**HOW TO COMPLETE THIS TASK:** Give back all of the data exactly as it appears here.

**DATA SHOWN:**
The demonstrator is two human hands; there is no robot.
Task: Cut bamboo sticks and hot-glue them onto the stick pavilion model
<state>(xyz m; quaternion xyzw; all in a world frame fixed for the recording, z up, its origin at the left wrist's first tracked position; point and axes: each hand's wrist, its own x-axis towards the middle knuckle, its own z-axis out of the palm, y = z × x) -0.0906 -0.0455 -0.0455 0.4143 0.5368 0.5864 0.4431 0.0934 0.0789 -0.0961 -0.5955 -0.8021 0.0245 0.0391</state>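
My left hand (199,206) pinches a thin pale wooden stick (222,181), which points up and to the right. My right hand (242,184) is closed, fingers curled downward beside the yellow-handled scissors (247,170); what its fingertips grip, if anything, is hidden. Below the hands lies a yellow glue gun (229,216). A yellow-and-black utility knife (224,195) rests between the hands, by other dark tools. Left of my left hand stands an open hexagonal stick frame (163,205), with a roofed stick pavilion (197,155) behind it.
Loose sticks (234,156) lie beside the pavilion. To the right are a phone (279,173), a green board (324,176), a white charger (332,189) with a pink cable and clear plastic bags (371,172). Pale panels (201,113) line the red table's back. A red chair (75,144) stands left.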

**ANSWER TO THE PROBLEM:**
The demonstrator is two human hands; there is no robot.
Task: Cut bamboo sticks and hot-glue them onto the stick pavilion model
<state>(xyz m; quaternion xyzw; all in a world frame fixed for the recording, z up, its origin at the left wrist's first tracked position; point and axes: each hand's wrist, its own x-axis towards the middle knuckle, its own z-axis out of the palm, y = z × x) -0.0906 -0.0455 -0.0455 0.4143 0.5368 0.5864 0.4431 0.0934 0.0789 -0.0961 -0.5955 -0.8021 0.0245 0.0391</state>
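My left hand (199,206) pinches a thin pale wooden stick (222,181), which points up and to the right. My right hand (242,184) is closed, fingers curled downward beside the yellow-handled scissors (247,170); what its fingertips grip, if anything, is hidden. Below the hands lies a yellow glue gun (229,216). A yellow-and-black utility knife (224,195) rests between the hands, by other dark tools. Left of my left hand stands an open hexagonal stick frame (163,205), with a roofed stick pavilion (197,155) behind it.
Loose sticks (234,156) lie beside the pavilion. To the right are a phone (279,173), a green board (324,176), a white charger (332,189) with a pink cable and clear plastic bags (371,172). Pale panels (201,113) line the red table's back. A red chair (75,144) stands left.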

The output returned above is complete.